Whether your online users are worldwide eCommerce customers seeking to buy products or content, or global knowledge workers in your organization seeking enterprise information, recommending relevant content they might never have thought to look for on their own will significantly increase profitability, productivity and overall success.
Attivio's Active Intelligence Engine® (AIE®) Behavioral Analytics automatically provide relevant, individualized recommendations of products, content, etc., based historical activity data and identification of buying or viewing patterns.
Recommendations are most frequently associated with online media and commerce, and for very good reason: timely, contextual recommendations have been proven to increase conversion rates, average revenue per user (ARPU), number of items per order and other key eCommerce metrics.
Each page view that does not result in a purchase reduces the overall chance of conversion, so it is vital that you help potential buyers find something interesting as quickly as possible. Recommendations are essential to transition hit-or-miss site visits into focused, interesting shopping experiences.
AIE Behavioral Analytics evaluates customer browsing history and identifies items that others who followed a similar path ultimately purchased. The engine also identifies product alternatives as well as bundling opportunities, suggesting other items that were also purchased by others. You can also use recommendations for follow-up offers after a purchase is made, or show recommendations at the moment of purchase.
AIE Behavioral Analytics can also compare text descriptions and help identify relationships between content using metadata, topics, genres, concepts or entities, such as the names of people, locations or organizations. You can present these relationships to users in a variety of ways to achieve the best possible user experience.
For example, for a catalog of movies, you could, for each movie, recommend other movies of the same genre; movies featuring the same actor; movies with linguistically or conceptually similar descriptions, etc.
The benefits of AIE Behavioral Analytics extend to other business scenarios for which a customer purchase is not the objective. Any end user navigating and exploring enterprise information will benefit from automatic recommendations for useful content, based on their online activity.

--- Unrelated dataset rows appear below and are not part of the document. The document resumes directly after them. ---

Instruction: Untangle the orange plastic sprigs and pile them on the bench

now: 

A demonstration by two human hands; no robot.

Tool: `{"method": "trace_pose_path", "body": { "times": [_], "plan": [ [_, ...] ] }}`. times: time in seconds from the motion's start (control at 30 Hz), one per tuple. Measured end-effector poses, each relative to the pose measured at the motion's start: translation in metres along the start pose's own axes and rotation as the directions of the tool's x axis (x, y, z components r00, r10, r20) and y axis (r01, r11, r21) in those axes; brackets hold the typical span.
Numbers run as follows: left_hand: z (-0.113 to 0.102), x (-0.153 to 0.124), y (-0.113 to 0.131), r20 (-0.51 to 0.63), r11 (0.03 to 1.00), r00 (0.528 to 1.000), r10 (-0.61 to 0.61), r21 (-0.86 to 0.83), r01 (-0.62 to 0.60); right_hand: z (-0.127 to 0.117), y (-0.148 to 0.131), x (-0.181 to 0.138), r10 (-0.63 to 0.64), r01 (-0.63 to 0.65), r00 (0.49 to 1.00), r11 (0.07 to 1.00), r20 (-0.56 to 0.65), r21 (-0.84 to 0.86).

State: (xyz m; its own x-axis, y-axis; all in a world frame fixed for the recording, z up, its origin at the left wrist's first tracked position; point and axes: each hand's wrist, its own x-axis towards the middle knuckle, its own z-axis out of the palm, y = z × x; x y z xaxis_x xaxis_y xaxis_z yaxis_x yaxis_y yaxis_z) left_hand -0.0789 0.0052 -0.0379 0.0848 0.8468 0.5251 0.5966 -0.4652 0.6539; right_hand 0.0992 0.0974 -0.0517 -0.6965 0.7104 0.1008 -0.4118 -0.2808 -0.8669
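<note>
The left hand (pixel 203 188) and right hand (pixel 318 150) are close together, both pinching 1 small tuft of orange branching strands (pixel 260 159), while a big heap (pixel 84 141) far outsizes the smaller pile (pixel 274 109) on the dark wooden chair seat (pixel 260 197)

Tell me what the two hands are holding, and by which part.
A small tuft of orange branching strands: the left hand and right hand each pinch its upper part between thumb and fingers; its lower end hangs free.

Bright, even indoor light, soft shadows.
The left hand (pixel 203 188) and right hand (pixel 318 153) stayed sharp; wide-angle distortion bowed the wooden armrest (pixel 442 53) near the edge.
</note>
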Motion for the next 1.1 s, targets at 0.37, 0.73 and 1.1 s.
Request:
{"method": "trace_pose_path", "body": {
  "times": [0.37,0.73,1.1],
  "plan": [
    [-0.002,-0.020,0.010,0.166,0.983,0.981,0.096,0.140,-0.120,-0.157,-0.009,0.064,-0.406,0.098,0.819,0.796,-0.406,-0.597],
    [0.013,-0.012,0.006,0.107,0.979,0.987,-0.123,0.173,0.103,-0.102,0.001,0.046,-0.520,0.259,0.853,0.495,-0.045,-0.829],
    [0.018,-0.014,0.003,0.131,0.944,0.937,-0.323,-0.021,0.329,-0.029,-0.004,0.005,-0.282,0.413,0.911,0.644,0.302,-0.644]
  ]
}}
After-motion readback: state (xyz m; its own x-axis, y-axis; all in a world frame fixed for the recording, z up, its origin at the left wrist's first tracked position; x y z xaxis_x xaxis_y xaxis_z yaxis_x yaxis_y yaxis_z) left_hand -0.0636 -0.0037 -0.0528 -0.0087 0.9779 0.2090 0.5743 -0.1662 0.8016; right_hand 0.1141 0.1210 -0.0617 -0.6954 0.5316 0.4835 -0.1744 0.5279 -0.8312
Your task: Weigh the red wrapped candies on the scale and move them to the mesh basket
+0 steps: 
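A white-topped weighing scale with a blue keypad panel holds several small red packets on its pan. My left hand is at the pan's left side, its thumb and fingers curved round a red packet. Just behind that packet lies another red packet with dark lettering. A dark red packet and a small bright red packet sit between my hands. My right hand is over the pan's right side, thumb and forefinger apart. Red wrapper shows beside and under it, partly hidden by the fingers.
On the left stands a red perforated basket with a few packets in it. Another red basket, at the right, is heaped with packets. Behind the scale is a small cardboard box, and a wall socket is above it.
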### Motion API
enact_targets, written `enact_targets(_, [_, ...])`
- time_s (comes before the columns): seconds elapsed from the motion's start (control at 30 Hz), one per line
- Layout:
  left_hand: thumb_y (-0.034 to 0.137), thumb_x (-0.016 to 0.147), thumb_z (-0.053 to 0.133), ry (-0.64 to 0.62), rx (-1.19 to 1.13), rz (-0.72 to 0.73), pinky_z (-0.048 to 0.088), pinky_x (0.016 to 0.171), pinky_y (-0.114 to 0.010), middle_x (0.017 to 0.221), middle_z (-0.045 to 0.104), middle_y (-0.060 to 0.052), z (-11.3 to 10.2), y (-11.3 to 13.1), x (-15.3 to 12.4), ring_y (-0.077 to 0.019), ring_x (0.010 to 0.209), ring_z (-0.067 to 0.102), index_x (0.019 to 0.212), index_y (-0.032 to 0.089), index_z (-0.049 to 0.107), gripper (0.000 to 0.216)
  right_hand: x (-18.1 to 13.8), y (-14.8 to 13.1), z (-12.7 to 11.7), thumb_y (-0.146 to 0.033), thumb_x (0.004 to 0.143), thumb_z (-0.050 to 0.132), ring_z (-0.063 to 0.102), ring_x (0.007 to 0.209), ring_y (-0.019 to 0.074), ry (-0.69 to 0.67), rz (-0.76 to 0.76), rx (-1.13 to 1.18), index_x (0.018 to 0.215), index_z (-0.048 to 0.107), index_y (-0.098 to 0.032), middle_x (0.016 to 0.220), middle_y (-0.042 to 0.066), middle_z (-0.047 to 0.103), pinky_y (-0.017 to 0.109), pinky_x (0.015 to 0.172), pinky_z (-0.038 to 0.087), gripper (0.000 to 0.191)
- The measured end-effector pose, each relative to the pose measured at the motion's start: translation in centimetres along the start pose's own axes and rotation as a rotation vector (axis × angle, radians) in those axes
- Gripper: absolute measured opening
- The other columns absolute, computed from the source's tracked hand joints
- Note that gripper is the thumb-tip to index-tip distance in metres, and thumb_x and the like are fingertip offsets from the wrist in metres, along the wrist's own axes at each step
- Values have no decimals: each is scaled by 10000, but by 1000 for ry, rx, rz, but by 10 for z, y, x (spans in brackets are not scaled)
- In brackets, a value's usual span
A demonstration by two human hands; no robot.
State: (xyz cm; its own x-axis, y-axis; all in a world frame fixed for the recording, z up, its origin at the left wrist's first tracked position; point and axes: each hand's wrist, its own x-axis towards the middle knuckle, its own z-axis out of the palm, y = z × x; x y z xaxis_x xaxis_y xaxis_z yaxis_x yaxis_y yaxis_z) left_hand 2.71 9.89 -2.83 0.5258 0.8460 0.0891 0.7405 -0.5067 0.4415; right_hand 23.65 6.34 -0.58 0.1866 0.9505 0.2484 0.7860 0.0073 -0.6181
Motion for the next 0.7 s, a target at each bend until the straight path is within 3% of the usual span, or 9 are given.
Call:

For example, knowledge workers selecting a given research report could be presented with recommendations for additional documents that cover the same companies, industries, trends or technologies; are written by the same author or team; etc.
Additionally, AIE Behavioral Analytics can generate recommendations based on historical viewing habits of co-workers for enterprise information. For example, knowledge workers can be presented with recommendations for the best article, document, etc., based on a certain starting point or query term. Highly relevant recommendations offered during a knowledge worker's search for enterprise information can provide significantly improved productivity, similar to a dedicated research assistant.